Case IH Customers Meet Sugarcane Leading Experts in Thailand

The sugarcane industry has experienced a very rapid transition over the last forty years with sugarcane now ranking between the ten most planted crops all over the world and accounting for about 80% of the world’s sugar production.

As stated by OECD-FAO, over the next 10 years, 83% of the global increase in sugar output is projected to originate in developing countries, where major changes in global production are expected in India (+20%), followed by China (+11%), Brazil (+11%), Thailand (+9%) and the European Union (+5%). Growth in world sugar production is expected to slow to 1.5% p.a. over the projection period compared to 2.0% p.a. in the previous decade. But most of the production increases are expected to occur in developing countries which will represent 77% of global sugar production in 2027 (compared to 76% during the base period).

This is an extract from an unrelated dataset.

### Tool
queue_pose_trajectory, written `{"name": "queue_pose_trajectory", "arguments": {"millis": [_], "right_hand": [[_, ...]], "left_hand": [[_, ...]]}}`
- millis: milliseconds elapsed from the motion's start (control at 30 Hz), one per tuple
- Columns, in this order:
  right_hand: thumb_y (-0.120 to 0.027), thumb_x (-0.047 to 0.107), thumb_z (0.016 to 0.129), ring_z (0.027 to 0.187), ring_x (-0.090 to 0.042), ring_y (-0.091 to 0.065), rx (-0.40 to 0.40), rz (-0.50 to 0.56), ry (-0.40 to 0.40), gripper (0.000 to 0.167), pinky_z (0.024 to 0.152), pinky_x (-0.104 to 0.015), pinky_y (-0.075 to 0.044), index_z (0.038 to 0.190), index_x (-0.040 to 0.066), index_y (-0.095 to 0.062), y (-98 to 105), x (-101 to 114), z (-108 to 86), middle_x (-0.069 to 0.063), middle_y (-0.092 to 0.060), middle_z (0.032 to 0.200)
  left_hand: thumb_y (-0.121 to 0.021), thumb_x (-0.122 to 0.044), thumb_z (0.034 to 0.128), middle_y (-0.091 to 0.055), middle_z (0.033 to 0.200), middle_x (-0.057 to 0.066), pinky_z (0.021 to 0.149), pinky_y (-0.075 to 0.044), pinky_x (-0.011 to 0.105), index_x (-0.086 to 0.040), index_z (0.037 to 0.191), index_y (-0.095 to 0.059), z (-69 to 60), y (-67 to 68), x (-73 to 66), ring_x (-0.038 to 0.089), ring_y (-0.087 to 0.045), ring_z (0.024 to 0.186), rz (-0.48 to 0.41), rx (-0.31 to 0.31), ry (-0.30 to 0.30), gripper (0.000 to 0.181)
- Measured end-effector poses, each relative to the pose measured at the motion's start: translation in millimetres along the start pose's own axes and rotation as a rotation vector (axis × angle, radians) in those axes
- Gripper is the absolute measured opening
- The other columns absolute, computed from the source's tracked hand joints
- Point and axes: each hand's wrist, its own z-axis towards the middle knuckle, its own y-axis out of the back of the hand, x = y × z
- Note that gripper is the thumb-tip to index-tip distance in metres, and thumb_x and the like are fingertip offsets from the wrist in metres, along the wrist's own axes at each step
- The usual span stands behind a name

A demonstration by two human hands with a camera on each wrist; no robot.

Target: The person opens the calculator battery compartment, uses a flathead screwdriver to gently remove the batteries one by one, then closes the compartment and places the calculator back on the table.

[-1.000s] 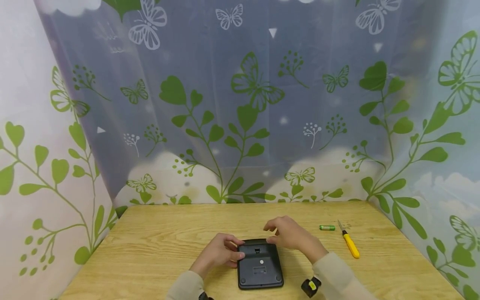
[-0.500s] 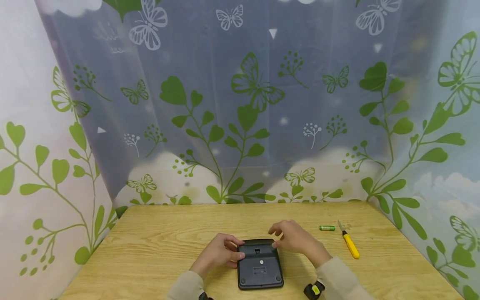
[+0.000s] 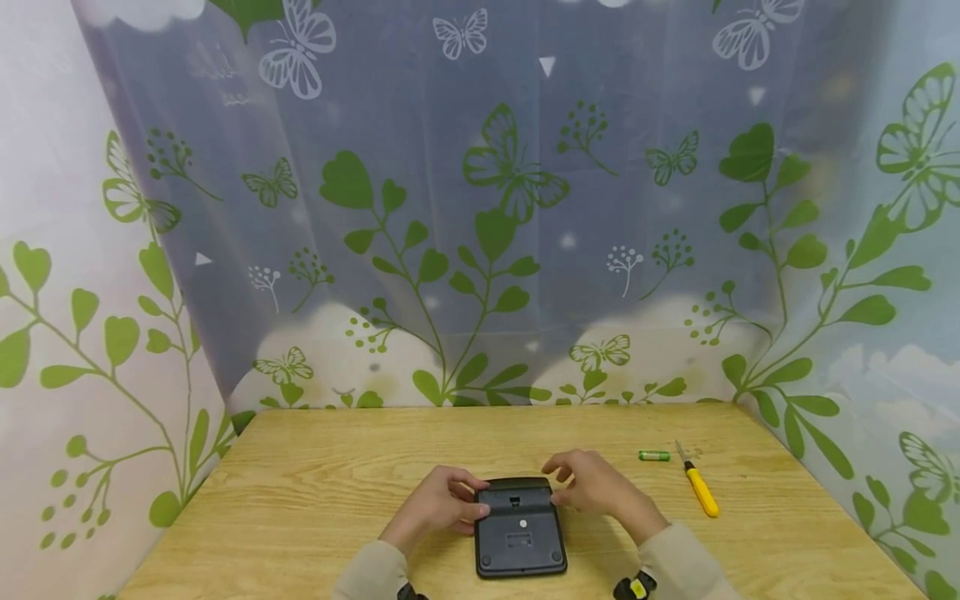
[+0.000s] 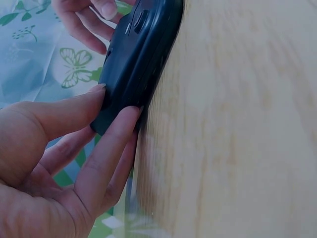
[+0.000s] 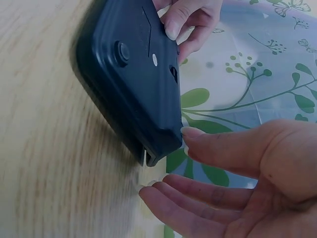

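Observation:
A black desk calculator [image 3: 517, 550] appears to lie back side up on the wooden table, with rubber feet, a small slot [image 3: 514, 502] and a round white spot [image 3: 522, 524]. My left hand [image 3: 437, 507] holds its far left edge, thumb on the upper face and fingers along the side, as the left wrist view shows. By the far right corner is my right hand [image 3: 592, 483]. In the right wrist view its thumb [image 5: 223, 146] reaches the corner, touching or almost so, while the other fingers [image 5: 198, 198] are spread apart from it. The calculator's underside is hidden.
On the right of the table [image 3: 322, 492] lie a green battery [image 3: 654, 456] and a yellow-handled tool [image 3: 702, 492] with a thin pointed metal end. Behind the table's far edge hangs a curtain [image 3: 525, 275] with leaves and butterflies.
My right hand has shifted right and slightly nearer, from the calculator's far edge to its far right corner. The left hand and the calculator have stayed in place.

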Motion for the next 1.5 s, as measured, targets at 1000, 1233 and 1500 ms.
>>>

Recognising that the only way to increase production is through close collaboration of all major sugarcane stakeholders, Case IH recently organised the 2019 South East Asia Sugarcane Summit in Thailand where sugarcane growers, millers and other industry representatives from throughout the world gathered together for the first major initiative of this type in South East Asia.

Case IH team at the 2019 South East Asia Sugarcane Summit in Thailand.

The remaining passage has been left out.